A good portion of men will agree that it is worth sacrificing some of their years being single in exchange for a longstanding investment in a single person who they can form and share a potential long lasting relationship.

Having someone to be there with them when they grow old

Actually, single men have a higher mortality rate (250% higher) than men that are married. It is not certain whether or not the lower mortality rate of married men is due to the good care that they receive from their families or simply their level of happiness generally, but the thought of not having to be alone when growing old is one factor that is persuasive enough to have men really considering marriage.

Stability

Being in the presence of someone who is supporting, caring, and dependable is a good feeling and a strong draw for marriage. A home that is stable gives a man a chance to use more of his energy on different areas of his life that he holds very dear to him like work. This plays a major role in him feeling validated as a human being.

Emotional security

The Lovegeist report states that less than 2% of men lean on marriage as a route to financial security which shows that women and men alike value emotional security more than financial security. A shared checking account does not compare in value to a sharable experience.

Happiness

Having someone along your side through the ups and downs that life dishes out is a major factor for men choosing to get married. A study conducted by an Australian university which included Britain, Germany, and Australia revealed that men are much happier being married as opposed to being single. Those findings must have something to do with the fact that married men have someone to share their emotions and troublesome times with.

It’s time to put Grandma’s advice aside because the current dating scene isn’t what it used to be and a good portion of the classic dating advice is out of date now. Kate Taylor, which is a relationship expert at Match.com, brings you the latest dating advice.

Wait a few days before you call

Back in the day, boy and girl meet, boy obtains the girl’s seven digits, boy waits a few days before he calls the girl, boy ends up looking perplexing and enticing. However, those days are long gone. In this modernized time when everyone carries a smart phone with them that can email, call, text, instant message, social network, not to mention challenge a person to an online game at any time, waiting around a few days to contact a girl just makes a boy seem like he doesn’t have any calling credits or he is putting in too much effort to be “cool”.

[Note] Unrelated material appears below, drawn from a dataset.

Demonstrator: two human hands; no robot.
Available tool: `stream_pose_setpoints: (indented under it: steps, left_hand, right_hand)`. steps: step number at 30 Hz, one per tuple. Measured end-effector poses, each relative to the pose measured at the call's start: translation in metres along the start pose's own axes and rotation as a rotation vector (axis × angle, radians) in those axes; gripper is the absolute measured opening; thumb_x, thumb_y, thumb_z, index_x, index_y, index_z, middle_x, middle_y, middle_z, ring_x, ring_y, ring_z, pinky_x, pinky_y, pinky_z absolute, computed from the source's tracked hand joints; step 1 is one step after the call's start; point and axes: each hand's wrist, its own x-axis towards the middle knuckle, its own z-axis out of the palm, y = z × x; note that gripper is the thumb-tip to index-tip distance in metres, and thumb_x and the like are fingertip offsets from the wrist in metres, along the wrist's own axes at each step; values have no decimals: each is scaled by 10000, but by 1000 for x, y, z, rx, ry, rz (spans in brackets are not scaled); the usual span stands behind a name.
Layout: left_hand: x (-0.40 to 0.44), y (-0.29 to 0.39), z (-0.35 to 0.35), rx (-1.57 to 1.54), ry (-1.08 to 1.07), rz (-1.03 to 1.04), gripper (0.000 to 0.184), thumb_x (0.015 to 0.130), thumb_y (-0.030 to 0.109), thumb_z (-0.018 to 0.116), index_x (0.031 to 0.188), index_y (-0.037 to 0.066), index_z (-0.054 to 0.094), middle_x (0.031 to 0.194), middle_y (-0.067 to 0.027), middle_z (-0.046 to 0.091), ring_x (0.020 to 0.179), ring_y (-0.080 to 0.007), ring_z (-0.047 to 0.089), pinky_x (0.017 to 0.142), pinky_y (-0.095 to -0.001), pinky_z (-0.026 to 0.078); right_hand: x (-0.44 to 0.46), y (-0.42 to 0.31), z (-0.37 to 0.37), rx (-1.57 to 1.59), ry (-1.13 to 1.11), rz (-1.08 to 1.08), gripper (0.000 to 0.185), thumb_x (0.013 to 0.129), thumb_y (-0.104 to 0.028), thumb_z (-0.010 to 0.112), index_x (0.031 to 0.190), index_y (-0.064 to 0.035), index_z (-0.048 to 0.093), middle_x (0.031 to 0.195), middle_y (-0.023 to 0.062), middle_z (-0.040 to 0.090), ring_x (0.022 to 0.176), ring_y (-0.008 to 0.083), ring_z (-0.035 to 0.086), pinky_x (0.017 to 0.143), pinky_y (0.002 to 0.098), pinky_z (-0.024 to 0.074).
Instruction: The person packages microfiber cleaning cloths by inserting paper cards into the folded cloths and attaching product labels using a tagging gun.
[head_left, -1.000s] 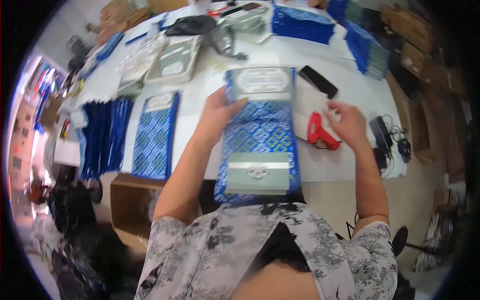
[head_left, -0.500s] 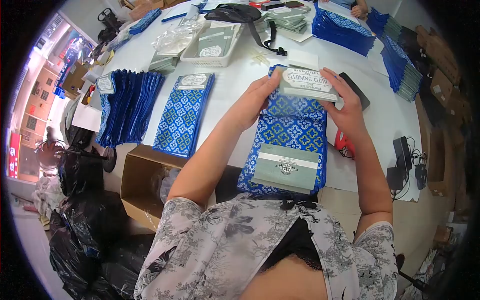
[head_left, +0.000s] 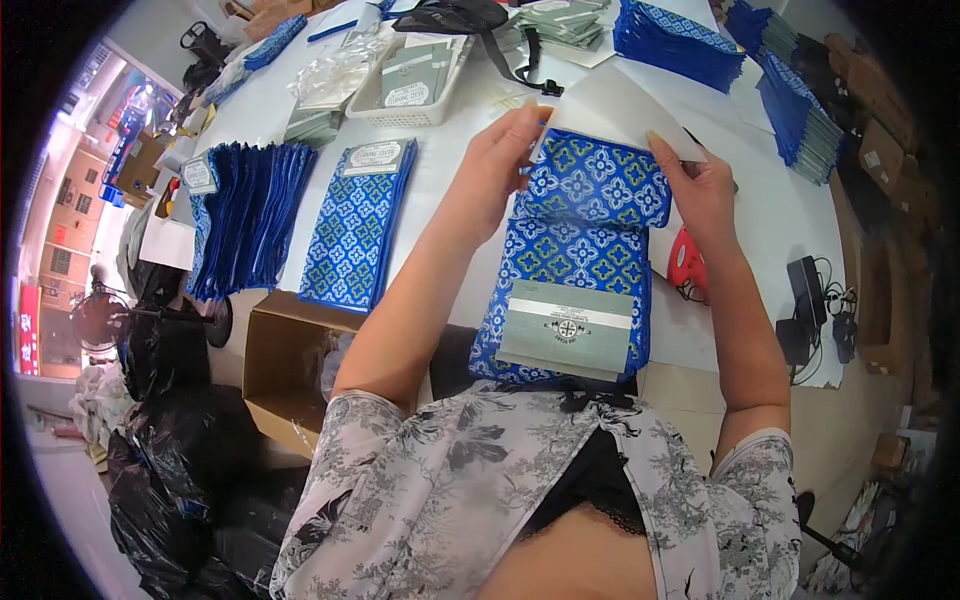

Really, just call the very next day. Calling before 24 hours has passed is a good idea. If you do not want to appear as if you are really putting in too much effort then do not put it too much effort – just call and say something that isn’t complicated like, “I had a really great time meeting you and I would love to hang out with you again sometime soon. Sound good?”

Don’t beat yourself up over being humorous or smart – the more run-of-the-mill you are earlier on in the communication phase, the more assured and well-versed you will seem, because it will appear as if asking people out is something you do all the time. And that is sexy whether you believe it or not.

Wait until a few dates before you get intimate

Time has moved on and today, quite a few women feel as if they are being commonly unchaste if they hold off right until they exit the pub. Thus, the invention of the three-date rule with the purpose of bridging the gap – couples were told to sleep with each other on the third date, but not too soon. Great advice? Actually, no.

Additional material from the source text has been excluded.